● **Task**
Please retype, unchanged, each line from the top of the material below through the line where "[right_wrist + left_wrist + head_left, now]" appears.

● **Collected data**
=== Begin Enclosure ===
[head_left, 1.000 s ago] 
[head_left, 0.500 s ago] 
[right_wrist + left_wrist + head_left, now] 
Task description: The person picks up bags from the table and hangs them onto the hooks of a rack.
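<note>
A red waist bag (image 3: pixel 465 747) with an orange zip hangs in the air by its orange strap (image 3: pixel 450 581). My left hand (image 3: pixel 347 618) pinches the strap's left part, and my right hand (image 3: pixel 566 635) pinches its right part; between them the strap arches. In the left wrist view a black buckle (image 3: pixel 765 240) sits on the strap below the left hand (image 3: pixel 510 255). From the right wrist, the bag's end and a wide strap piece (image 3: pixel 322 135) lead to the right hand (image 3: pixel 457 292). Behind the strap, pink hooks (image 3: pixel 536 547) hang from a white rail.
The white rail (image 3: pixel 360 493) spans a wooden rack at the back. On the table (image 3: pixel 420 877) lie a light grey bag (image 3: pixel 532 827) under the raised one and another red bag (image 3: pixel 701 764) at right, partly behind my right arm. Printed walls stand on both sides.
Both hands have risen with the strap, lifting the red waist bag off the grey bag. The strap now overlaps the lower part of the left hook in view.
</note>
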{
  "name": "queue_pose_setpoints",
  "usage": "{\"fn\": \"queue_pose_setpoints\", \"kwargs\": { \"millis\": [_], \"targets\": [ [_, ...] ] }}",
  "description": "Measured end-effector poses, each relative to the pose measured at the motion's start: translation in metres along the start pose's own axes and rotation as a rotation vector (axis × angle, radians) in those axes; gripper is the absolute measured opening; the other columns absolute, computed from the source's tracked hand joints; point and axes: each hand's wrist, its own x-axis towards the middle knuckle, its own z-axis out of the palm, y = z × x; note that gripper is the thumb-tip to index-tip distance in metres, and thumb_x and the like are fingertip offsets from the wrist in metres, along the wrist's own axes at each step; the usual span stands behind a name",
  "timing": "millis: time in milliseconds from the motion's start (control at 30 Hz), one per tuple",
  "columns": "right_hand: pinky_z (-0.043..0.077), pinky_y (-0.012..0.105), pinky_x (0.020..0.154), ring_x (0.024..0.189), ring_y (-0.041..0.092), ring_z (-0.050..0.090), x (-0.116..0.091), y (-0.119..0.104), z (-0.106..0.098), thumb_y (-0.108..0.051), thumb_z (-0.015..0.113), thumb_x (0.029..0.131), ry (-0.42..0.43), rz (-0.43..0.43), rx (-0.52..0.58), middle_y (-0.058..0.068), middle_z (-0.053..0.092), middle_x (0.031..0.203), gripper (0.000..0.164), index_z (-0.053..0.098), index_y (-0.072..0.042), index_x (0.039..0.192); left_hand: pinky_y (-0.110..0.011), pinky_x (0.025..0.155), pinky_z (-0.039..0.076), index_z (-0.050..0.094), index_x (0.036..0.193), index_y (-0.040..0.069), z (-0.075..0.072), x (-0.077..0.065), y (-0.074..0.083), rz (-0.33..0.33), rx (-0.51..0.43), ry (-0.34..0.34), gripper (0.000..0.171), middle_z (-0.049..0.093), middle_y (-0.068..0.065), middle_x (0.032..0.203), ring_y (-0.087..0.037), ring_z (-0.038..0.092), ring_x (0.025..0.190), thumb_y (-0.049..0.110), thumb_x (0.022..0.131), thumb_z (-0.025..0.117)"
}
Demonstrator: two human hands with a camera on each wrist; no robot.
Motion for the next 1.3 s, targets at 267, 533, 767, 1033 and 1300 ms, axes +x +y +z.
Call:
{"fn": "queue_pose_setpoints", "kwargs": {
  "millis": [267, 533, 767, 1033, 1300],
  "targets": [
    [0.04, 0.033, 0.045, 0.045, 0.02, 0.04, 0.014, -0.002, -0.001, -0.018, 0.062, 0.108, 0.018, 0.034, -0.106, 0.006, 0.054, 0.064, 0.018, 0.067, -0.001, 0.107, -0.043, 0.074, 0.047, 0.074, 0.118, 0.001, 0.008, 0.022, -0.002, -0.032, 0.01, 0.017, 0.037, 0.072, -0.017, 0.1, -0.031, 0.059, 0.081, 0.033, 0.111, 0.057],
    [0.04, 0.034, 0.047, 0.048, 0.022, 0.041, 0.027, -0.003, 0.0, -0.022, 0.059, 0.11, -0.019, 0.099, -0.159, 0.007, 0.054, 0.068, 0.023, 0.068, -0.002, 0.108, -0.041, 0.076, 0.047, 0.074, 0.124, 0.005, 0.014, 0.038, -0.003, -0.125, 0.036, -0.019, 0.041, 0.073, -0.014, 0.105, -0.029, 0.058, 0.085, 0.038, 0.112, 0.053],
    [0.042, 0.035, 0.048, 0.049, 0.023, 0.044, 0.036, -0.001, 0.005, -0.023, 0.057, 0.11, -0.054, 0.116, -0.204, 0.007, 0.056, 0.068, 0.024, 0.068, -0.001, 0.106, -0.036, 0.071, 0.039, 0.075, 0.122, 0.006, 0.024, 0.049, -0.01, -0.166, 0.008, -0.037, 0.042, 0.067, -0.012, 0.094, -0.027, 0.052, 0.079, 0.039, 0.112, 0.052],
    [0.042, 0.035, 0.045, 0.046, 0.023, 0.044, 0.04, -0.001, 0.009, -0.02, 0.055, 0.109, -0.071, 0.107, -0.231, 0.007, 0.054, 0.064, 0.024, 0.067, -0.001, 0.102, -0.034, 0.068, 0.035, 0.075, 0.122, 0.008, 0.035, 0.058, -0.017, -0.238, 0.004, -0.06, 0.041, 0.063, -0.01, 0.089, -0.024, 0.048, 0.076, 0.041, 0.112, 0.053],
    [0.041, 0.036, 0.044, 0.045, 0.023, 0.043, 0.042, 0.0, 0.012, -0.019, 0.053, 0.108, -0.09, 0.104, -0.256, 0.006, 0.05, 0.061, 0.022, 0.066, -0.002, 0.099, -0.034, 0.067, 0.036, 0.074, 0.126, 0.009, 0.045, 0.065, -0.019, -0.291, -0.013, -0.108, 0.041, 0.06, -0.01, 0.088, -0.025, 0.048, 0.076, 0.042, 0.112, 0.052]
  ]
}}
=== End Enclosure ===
● **The answer**
[head_left, 1.000 s ago] 
[head_left, 0.500 s ago] 
[right_wrist + left_wrist + head_left, now] 

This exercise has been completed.